== Data supplied ==

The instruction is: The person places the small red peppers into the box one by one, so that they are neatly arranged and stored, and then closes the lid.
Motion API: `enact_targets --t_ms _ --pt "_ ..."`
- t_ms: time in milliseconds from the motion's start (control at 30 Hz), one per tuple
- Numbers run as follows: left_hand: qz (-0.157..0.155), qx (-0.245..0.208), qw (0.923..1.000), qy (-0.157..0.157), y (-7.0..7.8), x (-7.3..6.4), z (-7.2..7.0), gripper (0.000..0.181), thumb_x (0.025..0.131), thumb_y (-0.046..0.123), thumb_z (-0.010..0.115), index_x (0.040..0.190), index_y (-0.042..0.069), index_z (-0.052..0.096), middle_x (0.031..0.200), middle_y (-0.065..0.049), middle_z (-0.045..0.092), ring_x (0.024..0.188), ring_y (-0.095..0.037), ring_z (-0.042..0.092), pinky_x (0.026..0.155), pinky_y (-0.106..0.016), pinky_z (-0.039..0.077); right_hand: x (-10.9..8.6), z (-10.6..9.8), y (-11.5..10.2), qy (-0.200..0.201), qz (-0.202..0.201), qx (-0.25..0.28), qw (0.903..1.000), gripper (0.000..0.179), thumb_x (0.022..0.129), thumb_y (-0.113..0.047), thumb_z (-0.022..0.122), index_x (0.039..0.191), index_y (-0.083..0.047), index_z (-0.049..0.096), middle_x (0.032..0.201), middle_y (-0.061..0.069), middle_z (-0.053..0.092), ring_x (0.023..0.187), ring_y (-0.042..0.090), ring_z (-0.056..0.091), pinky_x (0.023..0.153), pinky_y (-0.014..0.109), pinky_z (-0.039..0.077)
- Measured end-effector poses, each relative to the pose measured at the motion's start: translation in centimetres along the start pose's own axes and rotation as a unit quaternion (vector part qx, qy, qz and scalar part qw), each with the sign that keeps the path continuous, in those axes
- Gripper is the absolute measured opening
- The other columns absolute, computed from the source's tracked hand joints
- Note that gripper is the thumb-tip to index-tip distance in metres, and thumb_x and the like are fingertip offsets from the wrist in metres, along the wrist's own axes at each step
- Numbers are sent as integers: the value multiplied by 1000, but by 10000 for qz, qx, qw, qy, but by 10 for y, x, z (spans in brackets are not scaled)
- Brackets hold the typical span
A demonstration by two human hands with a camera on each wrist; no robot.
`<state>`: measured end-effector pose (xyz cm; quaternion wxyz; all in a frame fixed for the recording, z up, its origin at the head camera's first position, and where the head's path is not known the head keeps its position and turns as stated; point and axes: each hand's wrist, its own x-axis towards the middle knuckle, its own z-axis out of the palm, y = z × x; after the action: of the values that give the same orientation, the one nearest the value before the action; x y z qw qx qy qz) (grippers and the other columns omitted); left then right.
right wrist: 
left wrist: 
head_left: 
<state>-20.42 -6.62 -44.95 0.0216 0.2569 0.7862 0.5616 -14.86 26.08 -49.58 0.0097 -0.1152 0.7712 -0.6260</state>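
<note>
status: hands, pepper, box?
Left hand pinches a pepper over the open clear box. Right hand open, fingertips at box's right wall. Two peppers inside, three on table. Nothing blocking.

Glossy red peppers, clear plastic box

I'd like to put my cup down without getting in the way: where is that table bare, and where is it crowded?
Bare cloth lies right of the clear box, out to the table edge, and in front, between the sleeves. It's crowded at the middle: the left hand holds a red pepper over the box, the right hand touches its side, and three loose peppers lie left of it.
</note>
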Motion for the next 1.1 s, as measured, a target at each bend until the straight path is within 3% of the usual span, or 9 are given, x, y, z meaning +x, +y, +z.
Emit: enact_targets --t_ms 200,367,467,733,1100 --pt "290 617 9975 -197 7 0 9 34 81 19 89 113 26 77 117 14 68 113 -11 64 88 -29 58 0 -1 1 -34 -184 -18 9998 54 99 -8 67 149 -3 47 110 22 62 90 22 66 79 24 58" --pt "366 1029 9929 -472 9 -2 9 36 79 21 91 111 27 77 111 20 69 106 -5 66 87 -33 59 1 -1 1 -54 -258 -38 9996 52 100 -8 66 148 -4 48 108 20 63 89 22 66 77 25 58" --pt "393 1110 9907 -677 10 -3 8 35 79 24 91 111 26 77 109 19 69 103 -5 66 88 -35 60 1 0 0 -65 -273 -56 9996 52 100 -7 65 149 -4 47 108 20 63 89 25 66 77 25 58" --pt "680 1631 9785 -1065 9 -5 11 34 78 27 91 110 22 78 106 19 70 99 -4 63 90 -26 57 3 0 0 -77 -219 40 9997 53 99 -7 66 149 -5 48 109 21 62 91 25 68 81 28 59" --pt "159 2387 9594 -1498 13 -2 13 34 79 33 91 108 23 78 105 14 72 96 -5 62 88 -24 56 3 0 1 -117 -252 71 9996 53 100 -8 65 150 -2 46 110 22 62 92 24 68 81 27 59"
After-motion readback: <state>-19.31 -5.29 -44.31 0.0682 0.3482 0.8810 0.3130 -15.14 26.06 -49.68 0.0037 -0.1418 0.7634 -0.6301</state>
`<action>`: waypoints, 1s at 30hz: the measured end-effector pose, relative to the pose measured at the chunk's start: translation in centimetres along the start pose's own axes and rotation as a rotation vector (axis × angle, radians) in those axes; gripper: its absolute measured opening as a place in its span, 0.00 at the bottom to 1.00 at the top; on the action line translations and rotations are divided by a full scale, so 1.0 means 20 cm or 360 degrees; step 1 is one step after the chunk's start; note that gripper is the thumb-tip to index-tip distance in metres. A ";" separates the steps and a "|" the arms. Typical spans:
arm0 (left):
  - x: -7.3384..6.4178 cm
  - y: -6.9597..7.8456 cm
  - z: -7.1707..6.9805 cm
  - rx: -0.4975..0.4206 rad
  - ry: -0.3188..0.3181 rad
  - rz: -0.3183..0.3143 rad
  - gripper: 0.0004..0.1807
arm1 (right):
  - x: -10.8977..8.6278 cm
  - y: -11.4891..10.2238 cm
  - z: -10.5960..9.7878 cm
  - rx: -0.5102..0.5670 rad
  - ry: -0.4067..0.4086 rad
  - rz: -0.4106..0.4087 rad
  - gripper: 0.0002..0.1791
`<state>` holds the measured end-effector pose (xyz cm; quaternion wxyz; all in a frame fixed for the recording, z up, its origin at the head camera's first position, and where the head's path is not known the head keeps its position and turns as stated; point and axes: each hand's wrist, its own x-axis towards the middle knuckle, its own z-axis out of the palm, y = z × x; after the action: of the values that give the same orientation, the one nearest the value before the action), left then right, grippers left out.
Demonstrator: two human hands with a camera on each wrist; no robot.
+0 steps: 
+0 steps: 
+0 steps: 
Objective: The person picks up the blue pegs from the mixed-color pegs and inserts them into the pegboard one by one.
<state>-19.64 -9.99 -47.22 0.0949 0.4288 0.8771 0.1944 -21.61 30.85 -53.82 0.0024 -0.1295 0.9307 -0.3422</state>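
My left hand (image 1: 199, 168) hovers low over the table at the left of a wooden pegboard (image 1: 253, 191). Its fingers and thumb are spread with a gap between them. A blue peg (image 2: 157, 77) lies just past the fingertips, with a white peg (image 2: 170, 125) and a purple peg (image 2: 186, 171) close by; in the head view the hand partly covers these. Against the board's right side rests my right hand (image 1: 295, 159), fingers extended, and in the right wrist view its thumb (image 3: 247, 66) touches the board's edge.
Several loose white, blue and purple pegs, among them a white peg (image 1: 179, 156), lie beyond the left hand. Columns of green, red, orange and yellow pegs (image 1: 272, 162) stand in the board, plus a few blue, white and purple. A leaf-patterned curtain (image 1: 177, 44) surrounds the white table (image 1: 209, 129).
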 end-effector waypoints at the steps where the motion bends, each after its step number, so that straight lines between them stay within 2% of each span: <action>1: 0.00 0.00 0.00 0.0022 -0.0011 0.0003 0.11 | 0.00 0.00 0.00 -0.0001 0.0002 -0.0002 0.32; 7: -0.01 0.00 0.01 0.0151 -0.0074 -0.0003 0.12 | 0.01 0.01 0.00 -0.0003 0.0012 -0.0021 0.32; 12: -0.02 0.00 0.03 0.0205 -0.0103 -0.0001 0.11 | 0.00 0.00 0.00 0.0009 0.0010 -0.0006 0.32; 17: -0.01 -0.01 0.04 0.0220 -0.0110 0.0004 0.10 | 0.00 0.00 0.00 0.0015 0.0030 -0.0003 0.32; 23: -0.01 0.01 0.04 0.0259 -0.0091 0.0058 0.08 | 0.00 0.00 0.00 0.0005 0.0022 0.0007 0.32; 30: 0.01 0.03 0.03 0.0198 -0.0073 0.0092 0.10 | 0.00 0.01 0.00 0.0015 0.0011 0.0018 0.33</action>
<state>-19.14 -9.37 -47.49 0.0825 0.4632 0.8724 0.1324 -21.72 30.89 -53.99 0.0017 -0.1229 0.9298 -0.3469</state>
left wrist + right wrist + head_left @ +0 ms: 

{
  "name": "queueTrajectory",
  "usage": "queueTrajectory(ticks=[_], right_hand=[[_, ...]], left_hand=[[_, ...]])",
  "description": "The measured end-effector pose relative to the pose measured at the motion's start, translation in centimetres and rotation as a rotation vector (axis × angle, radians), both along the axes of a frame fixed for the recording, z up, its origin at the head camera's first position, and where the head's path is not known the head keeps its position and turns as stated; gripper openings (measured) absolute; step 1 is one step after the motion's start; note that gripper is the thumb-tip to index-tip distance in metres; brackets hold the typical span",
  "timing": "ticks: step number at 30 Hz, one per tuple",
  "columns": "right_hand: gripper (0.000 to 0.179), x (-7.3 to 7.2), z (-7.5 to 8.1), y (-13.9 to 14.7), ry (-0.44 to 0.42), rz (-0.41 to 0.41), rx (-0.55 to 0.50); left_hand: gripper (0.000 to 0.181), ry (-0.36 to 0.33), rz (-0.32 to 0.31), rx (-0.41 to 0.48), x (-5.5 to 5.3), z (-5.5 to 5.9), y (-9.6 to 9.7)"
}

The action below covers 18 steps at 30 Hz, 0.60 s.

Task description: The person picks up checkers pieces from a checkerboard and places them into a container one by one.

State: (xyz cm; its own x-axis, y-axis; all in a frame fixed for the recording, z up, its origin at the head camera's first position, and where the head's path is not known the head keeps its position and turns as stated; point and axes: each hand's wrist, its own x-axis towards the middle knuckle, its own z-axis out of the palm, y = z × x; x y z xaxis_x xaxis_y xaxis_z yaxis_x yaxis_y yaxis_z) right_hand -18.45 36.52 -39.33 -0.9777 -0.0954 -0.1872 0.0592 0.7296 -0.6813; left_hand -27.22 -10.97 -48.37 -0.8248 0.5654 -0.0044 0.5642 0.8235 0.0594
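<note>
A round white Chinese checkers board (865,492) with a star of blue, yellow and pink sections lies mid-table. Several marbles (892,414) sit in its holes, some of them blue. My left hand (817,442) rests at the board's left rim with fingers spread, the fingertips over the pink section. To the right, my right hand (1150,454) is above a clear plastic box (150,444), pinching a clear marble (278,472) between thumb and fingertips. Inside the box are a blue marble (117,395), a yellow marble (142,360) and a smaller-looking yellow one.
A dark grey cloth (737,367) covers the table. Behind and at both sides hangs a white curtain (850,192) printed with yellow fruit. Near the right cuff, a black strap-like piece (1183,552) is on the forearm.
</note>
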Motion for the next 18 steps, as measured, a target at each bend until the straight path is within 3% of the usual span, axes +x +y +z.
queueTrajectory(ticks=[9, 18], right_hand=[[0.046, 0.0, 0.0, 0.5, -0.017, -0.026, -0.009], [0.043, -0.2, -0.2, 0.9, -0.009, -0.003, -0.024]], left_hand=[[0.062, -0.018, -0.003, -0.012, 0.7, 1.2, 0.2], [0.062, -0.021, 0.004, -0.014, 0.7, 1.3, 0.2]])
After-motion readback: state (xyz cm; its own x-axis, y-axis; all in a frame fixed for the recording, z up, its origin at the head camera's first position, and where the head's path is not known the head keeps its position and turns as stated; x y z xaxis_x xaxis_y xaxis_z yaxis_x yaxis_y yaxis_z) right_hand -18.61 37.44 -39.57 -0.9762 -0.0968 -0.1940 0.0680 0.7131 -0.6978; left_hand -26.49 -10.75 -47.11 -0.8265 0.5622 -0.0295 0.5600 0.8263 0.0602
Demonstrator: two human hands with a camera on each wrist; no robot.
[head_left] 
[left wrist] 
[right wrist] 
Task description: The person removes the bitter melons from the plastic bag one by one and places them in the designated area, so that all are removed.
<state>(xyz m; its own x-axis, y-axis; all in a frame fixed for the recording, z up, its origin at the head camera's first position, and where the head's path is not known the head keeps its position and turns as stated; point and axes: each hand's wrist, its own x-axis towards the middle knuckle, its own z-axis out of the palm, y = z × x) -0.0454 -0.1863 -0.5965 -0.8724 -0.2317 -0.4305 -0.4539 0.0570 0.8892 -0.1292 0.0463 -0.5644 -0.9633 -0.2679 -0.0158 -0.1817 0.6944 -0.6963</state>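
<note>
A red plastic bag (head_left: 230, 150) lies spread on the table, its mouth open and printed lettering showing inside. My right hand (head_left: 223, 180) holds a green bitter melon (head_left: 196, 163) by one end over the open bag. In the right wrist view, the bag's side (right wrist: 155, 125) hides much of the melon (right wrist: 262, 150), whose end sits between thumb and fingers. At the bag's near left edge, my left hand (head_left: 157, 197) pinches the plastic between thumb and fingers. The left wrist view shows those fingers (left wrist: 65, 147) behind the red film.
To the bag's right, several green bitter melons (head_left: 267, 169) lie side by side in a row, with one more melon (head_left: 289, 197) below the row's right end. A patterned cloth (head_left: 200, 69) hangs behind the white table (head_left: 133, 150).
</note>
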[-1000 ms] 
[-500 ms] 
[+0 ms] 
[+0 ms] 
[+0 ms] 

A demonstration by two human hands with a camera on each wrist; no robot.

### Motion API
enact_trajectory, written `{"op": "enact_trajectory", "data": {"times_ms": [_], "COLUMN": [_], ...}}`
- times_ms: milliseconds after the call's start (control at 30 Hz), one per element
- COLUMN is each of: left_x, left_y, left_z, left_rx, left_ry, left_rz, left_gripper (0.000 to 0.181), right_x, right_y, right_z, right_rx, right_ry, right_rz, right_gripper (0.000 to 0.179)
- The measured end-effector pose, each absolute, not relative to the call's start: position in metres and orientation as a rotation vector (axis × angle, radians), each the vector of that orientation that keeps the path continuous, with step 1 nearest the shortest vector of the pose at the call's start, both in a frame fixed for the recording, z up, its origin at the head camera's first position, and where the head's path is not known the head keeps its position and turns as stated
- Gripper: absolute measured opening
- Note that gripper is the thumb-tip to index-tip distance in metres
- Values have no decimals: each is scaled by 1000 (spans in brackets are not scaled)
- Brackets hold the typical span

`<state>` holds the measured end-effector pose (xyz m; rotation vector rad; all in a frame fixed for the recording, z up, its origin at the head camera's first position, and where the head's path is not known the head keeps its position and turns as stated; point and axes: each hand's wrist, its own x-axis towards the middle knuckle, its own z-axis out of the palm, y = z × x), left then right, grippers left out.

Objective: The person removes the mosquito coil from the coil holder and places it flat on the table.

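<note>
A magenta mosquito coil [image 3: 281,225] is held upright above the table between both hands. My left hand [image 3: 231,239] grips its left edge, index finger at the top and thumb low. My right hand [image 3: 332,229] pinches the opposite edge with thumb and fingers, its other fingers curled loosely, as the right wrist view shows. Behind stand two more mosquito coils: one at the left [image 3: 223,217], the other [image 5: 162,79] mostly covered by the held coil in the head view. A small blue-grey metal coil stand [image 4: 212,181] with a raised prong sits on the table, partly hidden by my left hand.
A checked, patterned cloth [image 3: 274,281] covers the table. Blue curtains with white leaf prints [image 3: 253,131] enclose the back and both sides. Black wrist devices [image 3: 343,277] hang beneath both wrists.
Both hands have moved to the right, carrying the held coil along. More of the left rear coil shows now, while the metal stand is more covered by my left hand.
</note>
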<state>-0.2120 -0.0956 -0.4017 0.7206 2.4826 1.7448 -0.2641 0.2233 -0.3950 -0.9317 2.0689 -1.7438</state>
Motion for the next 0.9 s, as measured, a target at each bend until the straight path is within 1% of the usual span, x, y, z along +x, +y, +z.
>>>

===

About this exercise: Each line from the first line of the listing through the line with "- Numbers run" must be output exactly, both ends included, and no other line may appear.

Exercise output:
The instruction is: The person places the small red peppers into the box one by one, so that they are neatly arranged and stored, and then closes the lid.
Motion API: `enact_targets --t_ms _ --pt "_ ..."`
- t_ms: time in milliseconds from the motion's start (control at 30 Hz), one per tuple
- Numbers run as follows: left_hand: qz (-0.157..0.155), qx (-0.245..0.208), qw (0.923..1.000), qy (-0.157..0.157), y (-7.0..7.8), x (-7.3..6.4), z (-7.2..7.0), gripper (0.000..0.181), thumb_x (0.025..0.131), thumb_y (-0.046..0.123), thumb_z (-0.010..0.115), index_x (0.040..0.190), index_y (-0.042..0.069), index_z (-0.052..0.096), middle_x (0.031..0.200), middle_y (-0.065..0.049), middle_z (-0.045..0.092), ring_x (0.024..0.188), ring_y (-0.095..0.037), ring_z (-0.042..0.092), pinky_x (0.026..0.155), pinky_y (-0.106..0.016), pinky_z (-0.039..0.077); right_hand: x (-10.9..8.6), z (-10.6..9.8), y (-11.5..10.2), qy (-0.200..0.201), qz (-0.202..0.201), qx (-0.25..0.28), qw (0.903..1.000), gripper (0.000..0.179), thumb_x (0.022..0.129), thumb_y (-0.113..0.047), thumb_z (-0.022..0.122), index_x (0.039..0.191), index_y (-0.083..0.047), index_z (-0.049..0.096), middle_x (0.032..0.201), middle_y (-0.061..0.069), middle_z (-0.053..0.092), ring_x (0.023..0.187), ring_y (-0.042..0.090), ring_z (-0.056..0.091), pinky_x (0.023..0.153), pinky_y (-0.014..0.109), pinky_z (-0.039..0.077)

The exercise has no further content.